Nous aurions ainsi un ouvrage qui serait parue à quatre reprises dans une situation de régence : 1524 (lire 1525), 1561, 1611 et 1643. Cela tient à des morts ou des absences inopinées : la régence (de Catherine de Médicis) de 1561, rappelons-le, est certes liée à la maladie de François II mais aussi est la conséquence de la mort en tournoi, en 1559, d’Henri II.
Nous n’avons pu vérifier s’il existait des éditions datées de 1611 qui ne comportaient pas l’addition 1642… Signalons aussi une édition, sans date, associée au nom de Pierre du Ruau, autre libraire troyen (cf. Benazra, RCN, pp. 192-193), et située dans les années 1630. Mais il convient bel et bien de situer ces éditions en 1643, au lendemain de la mort de Louis XIII et de la régence d’Anne d’Autriche ainsi que les éditions comportant le quatrain cryptogramme pour 1660. En effet, qui aurait pu prévoir qu’une régence se constituerait avant d’apprendre le décès de Louis XIII, dans sa quarantaine ?
Y eut-il d’ailleurs des éditions parues en 1611 (sous la régence de Marie de Médicis) ? Il n’est pas impossible que la référence à 1611 soit liée à cette tradition d’un prophétisme associé à une régence du Royaume de France mais ne corresponde à aucune édition de ce type. On aura choisi cette date qui aurait pu convenir en effet pour une telle édition afin de laisser croire que l’année 1642 aurait été annoncée trente ans à l’avance. Cela témoigne, en tout cas, d’une tradition prophétique bien particulière et qui s’est maintenue de1524 à 1643, soit durant 120 ans environ.
Robert Benazra note à propos de 1644 (RCN, pp . 198 et seq) et des éditions lyonnaises :
« Nous avons rappelé la mort de Louis XIII en 1643. L’année suivante, sous le règne du jeune Louis XIV (..) commence à circuler la première édition des Prophéties d’une longue série qui se poursuivra jusqu’en 1665. Toutes ces éditions reproduisent (…) le quatrain supplémentaire (X, 101) », celui comportant le cryptogramme.

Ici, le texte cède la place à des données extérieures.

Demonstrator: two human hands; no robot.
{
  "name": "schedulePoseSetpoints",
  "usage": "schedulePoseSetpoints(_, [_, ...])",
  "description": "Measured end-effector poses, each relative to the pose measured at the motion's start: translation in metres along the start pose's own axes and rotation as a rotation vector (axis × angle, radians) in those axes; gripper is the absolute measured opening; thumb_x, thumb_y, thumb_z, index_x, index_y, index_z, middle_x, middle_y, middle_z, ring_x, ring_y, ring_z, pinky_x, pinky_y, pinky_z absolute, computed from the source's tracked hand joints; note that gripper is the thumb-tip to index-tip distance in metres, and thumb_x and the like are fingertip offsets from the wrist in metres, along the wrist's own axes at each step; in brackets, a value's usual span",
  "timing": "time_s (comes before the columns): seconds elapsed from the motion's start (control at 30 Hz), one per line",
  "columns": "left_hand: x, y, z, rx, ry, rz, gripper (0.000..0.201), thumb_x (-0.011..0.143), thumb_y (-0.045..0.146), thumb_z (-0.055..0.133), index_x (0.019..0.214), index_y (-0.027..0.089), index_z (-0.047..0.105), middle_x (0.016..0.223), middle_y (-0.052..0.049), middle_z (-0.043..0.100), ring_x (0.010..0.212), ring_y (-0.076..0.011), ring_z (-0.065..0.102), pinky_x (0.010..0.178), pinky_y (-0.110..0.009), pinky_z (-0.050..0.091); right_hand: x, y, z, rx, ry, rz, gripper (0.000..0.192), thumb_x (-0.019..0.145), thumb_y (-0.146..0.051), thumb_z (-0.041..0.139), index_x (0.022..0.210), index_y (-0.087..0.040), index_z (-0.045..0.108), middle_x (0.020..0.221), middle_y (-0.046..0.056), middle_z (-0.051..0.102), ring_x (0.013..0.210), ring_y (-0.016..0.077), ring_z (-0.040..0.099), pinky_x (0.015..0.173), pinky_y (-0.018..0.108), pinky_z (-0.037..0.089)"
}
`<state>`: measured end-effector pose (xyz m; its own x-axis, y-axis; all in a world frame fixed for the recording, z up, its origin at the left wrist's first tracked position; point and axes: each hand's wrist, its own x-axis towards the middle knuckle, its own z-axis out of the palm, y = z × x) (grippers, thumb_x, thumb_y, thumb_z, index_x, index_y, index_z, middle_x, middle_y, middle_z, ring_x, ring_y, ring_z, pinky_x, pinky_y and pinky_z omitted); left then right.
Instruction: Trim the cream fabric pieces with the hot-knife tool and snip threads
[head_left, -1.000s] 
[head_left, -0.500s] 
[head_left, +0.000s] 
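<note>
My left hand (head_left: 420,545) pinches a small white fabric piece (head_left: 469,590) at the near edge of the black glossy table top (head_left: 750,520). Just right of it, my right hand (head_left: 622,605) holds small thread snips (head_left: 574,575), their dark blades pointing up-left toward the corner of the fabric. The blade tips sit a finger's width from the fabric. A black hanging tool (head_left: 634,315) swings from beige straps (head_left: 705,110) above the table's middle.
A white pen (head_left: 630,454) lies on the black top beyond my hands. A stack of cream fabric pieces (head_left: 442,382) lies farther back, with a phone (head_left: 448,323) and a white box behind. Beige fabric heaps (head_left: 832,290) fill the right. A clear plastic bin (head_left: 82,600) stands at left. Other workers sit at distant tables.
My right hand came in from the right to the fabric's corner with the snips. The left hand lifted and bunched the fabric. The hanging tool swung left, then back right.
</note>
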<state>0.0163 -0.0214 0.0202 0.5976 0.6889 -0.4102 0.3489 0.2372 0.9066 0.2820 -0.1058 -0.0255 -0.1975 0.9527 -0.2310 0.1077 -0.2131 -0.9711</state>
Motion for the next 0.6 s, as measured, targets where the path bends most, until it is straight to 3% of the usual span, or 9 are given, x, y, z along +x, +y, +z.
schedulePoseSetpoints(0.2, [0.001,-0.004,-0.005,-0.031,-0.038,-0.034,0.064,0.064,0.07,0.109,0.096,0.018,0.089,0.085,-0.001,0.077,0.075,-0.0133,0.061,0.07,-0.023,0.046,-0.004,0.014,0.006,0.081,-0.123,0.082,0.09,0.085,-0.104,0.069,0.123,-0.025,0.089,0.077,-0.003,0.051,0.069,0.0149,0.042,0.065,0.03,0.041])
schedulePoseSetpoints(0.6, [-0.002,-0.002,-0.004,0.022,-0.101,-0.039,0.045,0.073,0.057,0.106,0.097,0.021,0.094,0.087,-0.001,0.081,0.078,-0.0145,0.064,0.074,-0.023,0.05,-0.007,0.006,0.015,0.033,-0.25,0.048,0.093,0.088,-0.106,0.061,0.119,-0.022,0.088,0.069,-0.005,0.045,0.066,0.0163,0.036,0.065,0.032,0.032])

Il nous apparait que les éditions troyennes parurent également à une date de peu postérieure à la mort prématurée du roi. Editions qui auraient donc réactivé la tradition du prophétisme des régentes et qui auraient ajouté la mention de 1642 au sein du Recueil associé aux Centuries, particularité troyenne. Comme nous l’indiquions en 2006 dans une étude consacrée à Pierre Chevillot ( « Le libraire Pierre Chevillot, de Paris à Troyes », cf. le site grande-conjonction.org), on peut raisonnablement supposer qu’Antoine Chevillot, son héritier, ait utilisé le nom de Pierre Chevillot pour des éditions antidatées à 1611, procédé que nous avions envisagé pour Benoist Rigaud et les éditions antidatées 1568 (avec la bévue de Pierre Rigaud pour les éditions datées de 1566).
On observera l’économie de moyens permettant de conférer une édition de prophéties une emprise sur l’actualité à savoir une simple addition de date au détour d’un chapitre –en l’occurrence dans le chapeau du chapitre IX de la IIe Partie, la présence de l’an 1611 sur la page de titre, le changement d’une lettre dans un quatrain (IX, 86, Chastres devenant Chartres). Il suffit de quelques retouches de ce style pour conférer une nouvelle perspective à un texte, sans autre forme de procès et sans que l’ensemble du texte n’offre en lui-même un intérêt, le public se satisfaisant de quelques bribes, de brefs extraits, sans qu’il soit même nécessaire que tout le quatrain ou tout le chapitre visé fasse sens : une date, un nom propre suffisent.